Work required: The answer must be a single number: how many lines in this listing hold the word "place".

Input data:
====================

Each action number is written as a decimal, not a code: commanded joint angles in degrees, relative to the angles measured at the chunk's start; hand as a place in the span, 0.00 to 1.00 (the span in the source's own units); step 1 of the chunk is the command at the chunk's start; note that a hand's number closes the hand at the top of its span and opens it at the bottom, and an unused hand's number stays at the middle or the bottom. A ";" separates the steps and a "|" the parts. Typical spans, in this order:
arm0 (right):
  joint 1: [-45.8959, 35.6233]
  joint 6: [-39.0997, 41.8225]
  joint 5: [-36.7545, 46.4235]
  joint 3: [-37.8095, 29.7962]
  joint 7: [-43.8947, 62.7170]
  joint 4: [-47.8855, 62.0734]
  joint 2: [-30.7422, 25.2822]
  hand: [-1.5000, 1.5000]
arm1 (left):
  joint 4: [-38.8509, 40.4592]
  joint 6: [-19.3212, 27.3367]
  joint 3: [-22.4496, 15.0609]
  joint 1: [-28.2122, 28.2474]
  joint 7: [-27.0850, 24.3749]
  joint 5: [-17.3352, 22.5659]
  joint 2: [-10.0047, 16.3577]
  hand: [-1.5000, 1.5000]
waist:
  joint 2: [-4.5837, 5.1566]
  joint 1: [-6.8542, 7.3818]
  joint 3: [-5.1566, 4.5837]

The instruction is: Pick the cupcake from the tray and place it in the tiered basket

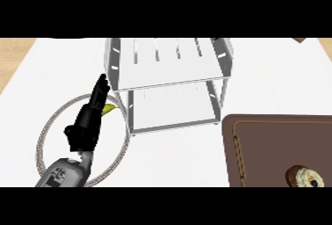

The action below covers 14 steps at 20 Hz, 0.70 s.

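The cupcake [305, 177], pale-topped in a brown wrapper, sits near the bottom right corner of the dark brown tray [259, 145]. The white tiered basket [170, 79] stands at the top centre, both shelves showing nothing on them. My left hand [88, 123] is raised at the left with straight fingers pointing up toward the basket's left edge; it holds nothing. The right hand does not show in the view.
A round wire-rimmed ring [48, 127] lies on the white counter under my left forearm. A small yellow-green object [110, 109] peeks out beside the left hand. Wood floor shows at the counter's far left edge.
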 commanded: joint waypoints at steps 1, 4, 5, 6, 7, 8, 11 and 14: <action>-0.43 10.38 3.56 0.05 -6.71 1.87 0.45 0.00 | 0.33 0.15 0.40 -0.98 -0.16 -0.19 -0.46 0.50 | 0.18 -0.11 0.04; -0.08 8.55 7.00 3.78 -6.42 1.91 0.09 0.00 | 0.87 -1.46 0.77 -0.04 -1.00 0.69 0.22 0.50 | 0.50 0.97 -0.04; 0.57 9.60 6.52 3.36 -7.64 2.22 -1.26 0.00 | 0.02 -1.02 1.13 -0.59 -0.50 0.29 0.61 0.50 | 0.14 0.30 -0.02; 1.41 8.31 8.38 4.99 -7.07 1.79 0.08 0.00 | 0.76 -0.63 0.94 -0.82 -0.38 0.43 -0.41 0.50 | 0.38 0.39 0.03; 0.48 8.34 8.59 5.63 -7.54 3.57 -1.51 0.00 | 0.12 -1.25 0.57 -1.13 0.55 -0.08 0.66 0.50 | 0.41 1.09 0.04; 0.53 7.57 9.31 6.71 -7.83 3.82 -1.34 0.00 | 1.11 -0.86 -0.45 -1.30 -0.46 -0.64 -0.74 0.50 | 0.63 0.95 0.06; 1.75 6.10 10.60 7.82 -10.33 3.29 -0.99 0.00 | 0.77 -1.74 1.56 -1.22 0.46 1.01 0.36 0.50 | 0.27 0.40 0.11; 2.98 4.36 12.24 9.36 -12.39 3.26 -2.16 0.00 | 0.55 0.19 0.13 -0.10 -0.60 -1.07 -0.79 0.50 | 0.05 0.18 0.18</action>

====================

Result of the task: 2